§ WHAT IS REQUIRED
The number of lines holding "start" in the listing below is all you should give.

== STORED DATA ==

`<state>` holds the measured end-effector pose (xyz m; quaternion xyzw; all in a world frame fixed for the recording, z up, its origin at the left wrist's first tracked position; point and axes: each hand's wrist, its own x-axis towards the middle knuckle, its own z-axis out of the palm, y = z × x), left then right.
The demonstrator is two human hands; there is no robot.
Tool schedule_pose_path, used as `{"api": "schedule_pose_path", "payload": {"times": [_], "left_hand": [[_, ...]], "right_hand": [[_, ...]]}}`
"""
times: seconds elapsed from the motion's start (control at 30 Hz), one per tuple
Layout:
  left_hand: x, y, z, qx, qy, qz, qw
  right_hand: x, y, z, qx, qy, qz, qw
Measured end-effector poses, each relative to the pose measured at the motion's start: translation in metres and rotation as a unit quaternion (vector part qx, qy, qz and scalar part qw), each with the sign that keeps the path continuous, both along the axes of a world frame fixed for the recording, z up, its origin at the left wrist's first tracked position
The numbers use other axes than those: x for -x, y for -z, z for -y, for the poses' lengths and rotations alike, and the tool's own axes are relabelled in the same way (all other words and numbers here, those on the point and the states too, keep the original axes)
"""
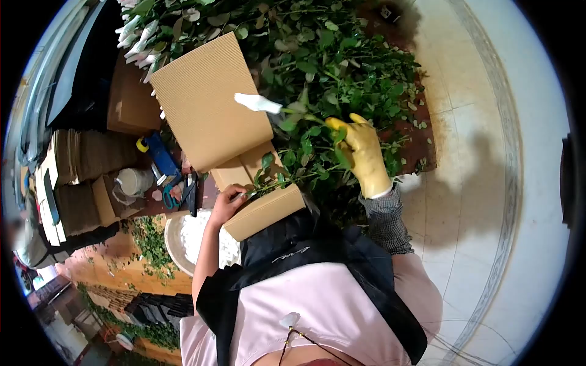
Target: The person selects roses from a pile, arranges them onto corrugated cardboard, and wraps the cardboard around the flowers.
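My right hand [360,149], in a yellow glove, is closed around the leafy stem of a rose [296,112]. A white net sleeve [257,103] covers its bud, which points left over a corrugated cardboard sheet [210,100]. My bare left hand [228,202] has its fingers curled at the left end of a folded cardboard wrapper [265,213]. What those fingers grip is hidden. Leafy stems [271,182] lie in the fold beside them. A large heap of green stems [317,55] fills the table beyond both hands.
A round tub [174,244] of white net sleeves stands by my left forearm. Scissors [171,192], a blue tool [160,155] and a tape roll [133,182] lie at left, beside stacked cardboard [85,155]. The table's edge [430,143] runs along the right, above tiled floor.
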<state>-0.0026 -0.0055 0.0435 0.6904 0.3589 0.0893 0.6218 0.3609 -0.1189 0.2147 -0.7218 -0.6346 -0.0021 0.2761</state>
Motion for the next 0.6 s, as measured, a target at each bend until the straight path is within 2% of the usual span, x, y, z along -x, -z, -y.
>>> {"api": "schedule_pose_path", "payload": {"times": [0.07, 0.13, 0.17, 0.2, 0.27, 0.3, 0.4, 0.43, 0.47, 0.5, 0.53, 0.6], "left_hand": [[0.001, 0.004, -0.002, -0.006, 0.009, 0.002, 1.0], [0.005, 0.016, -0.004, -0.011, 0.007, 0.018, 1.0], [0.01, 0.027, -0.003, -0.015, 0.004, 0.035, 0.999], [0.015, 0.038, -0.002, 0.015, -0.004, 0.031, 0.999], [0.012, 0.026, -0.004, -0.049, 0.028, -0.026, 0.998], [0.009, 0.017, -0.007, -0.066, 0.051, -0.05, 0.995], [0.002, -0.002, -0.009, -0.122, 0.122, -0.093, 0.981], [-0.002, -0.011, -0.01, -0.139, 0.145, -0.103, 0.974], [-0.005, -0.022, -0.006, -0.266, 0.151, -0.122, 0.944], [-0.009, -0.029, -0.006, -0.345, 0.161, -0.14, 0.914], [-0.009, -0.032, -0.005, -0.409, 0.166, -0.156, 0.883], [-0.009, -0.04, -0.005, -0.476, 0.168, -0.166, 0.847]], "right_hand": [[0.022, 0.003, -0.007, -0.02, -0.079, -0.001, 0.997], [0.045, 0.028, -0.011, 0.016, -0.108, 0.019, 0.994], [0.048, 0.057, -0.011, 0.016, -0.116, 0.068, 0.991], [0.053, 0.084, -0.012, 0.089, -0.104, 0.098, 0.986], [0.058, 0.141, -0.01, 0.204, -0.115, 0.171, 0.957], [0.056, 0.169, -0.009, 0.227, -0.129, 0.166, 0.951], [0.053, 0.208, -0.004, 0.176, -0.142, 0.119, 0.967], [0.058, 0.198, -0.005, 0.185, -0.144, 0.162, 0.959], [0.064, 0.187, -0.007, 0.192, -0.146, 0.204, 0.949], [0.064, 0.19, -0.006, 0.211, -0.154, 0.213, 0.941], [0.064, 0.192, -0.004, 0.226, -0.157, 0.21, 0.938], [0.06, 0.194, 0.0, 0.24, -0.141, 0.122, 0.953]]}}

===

§ RESPONSE AREA
2